**What to produce**
Repeat nothing but the lines below running from the one containing "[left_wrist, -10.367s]" to the one containing "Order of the". Keep both end lines.

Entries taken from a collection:
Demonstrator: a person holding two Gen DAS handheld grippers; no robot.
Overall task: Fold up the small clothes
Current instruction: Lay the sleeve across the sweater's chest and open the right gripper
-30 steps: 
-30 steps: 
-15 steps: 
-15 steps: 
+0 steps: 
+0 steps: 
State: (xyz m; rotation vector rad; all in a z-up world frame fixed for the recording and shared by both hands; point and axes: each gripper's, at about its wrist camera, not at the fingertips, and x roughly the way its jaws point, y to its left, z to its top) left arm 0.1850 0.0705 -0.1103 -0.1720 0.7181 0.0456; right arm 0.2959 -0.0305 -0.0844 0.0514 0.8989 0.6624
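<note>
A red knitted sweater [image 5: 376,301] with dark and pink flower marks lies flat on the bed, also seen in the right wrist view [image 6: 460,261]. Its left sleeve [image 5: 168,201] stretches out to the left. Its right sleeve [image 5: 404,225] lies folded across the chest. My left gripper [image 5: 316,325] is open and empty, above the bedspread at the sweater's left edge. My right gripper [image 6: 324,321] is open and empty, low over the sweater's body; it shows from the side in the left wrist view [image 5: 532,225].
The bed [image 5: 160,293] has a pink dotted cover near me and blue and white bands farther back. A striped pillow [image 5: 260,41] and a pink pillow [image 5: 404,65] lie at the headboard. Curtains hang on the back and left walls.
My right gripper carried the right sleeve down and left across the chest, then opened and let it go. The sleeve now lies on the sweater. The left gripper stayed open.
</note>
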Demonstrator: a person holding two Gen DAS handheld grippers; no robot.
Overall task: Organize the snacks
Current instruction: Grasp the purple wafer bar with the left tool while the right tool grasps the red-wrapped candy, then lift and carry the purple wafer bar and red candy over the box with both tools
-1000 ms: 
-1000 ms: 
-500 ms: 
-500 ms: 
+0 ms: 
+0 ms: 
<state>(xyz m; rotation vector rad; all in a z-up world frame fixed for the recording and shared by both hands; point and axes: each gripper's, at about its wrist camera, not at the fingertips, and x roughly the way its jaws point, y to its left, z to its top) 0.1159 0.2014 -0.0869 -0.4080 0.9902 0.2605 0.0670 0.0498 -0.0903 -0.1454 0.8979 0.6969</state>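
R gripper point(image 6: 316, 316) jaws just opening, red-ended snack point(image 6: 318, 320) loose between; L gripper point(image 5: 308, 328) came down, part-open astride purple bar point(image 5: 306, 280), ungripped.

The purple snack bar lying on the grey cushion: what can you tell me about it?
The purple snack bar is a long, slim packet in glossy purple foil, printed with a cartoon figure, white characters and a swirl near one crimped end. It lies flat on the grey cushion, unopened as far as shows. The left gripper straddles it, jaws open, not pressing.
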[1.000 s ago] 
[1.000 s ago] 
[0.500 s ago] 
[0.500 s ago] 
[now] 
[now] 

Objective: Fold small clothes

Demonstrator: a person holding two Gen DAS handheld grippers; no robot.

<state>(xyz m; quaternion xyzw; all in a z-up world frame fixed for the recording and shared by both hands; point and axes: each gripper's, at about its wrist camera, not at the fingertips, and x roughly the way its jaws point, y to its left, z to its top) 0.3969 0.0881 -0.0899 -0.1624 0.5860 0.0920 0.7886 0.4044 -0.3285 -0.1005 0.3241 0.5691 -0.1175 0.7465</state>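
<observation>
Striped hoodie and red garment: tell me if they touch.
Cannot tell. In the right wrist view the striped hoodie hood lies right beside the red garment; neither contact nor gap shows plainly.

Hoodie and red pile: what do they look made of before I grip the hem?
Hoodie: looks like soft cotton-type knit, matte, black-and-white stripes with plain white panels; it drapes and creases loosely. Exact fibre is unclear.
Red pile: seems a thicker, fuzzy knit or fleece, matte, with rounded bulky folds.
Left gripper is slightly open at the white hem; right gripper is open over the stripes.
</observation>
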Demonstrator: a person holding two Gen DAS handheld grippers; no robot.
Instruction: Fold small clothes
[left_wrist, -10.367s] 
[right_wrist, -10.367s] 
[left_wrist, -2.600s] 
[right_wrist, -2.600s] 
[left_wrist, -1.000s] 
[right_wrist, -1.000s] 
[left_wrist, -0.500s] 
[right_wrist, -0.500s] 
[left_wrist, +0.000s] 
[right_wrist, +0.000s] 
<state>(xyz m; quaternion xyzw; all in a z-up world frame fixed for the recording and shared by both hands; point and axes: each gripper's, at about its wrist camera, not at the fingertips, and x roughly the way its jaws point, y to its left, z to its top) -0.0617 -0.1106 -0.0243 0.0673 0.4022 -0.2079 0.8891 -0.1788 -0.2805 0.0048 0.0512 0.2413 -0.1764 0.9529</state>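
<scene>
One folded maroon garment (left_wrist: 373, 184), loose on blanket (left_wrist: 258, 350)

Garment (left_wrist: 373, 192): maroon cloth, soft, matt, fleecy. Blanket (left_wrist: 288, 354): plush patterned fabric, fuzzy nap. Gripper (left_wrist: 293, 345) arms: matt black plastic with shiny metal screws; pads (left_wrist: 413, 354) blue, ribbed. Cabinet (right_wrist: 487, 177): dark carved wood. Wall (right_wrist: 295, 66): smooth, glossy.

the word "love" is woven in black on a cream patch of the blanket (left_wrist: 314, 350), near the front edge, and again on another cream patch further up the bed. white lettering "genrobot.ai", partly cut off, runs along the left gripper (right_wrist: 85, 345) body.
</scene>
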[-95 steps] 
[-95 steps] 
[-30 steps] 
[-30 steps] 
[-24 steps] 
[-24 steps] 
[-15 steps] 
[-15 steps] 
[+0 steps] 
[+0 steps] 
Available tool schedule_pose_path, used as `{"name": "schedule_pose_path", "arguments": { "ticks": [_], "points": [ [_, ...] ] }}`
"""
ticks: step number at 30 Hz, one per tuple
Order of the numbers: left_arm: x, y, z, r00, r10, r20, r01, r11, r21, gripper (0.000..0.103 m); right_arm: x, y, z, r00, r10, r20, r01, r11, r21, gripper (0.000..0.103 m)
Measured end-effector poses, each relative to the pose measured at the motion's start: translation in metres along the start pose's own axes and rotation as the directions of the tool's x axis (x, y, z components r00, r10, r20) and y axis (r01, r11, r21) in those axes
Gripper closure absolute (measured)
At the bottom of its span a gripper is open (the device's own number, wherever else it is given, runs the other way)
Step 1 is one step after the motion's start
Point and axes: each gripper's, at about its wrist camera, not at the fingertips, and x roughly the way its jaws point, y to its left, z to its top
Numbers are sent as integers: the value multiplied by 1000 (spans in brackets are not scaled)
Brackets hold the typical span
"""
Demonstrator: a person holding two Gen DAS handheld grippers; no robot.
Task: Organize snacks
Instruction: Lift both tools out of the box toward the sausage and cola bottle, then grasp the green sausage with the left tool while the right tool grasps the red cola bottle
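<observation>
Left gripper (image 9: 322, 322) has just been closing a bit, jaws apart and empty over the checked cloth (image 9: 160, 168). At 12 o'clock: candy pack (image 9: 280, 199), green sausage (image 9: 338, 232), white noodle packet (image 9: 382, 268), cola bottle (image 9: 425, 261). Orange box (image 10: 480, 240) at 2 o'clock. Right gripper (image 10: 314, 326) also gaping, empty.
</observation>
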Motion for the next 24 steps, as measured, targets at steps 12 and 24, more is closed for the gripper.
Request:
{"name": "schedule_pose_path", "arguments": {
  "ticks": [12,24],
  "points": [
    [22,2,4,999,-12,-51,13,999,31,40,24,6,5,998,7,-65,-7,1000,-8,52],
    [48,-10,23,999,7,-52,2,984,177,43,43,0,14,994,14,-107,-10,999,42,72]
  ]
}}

**Task answer**
[left_wrist, -10.367s] 
[right_wrist, -10.367s] 
[left_wrist, -2.600s] 
[right_wrist, -2.600s] 
[left_wrist, -1.000s] 
[right_wrist, -1.000s] 
[left_wrist, -0.500s] 
[right_wrist, -0.500s] 
[left_wrist, +0.000s] 
[right_wrist, +0.000s] 
<state>(xyz m; quaternion xyzw; all in a z-up world frame fixed for the recording and shared by both hands; point and axes: each gripper's, at about its wrist camera, not at the fingertips, and x roughly the way its jaws point, y to its left, z to its top) -0.0617 -0.1106 -0.0243 0.0673 0.4022 -0.2079 0.8891 -0.1788 -0.2805 0.0048 0.0512 0.2413 -0.1764 0.9529</state>
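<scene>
One folded maroon garment (left_wrist: 373, 184), loose on blanket (left_wrist: 258, 350)

Garment (left_wrist: 373, 192): maroon cloth, soft, matt, fleecy. Blanket (left_wrist: 288, 354): plush patterned fabric, fuzzy nap. Gripper (left_wrist: 293, 345) arms: matt black plastic with shiny metal screws; pads (left_wrist: 413, 354) blue, ribbed. Cabinet (right_wrist: 487, 177): dark carved wood. Wall (right_wrist: 295, 66): smooth, glossy.

the word "love" is woven in black on a cream patch of the blanket (left_wrist: 314, 350), near the front edge, and again on another cream patch further up the bed. white lettering "genrobot.ai", partly cut off, runs along the left gripper (right_wrist: 85, 345) body.
</scene>
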[-95 steps] 
[-95 steps] 
[-30 steps] 
[-30 steps] 
[-24 steps] 
[-24 steps] 
[-15 steps] 
[-15 steps] 
[+0 steps] 
[+0 steps] 
Available tool schedule_pose_path, used as `{"name": "schedule_pose_path", "arguments": { "ticks": [_], "points": [ [_, ...] ] }}`
"""
ticks: step number at 30 Hz, one per tuple
Order of the numbers: left_arm: x, y, z, r00, r10, r20, r01, r11, r21, gripper (0.000..0.103 m); right_arm: x, y, z, r00, r10, r20, r01, r11, r21, gripper (0.000..0.103 m)

No further answer will be given.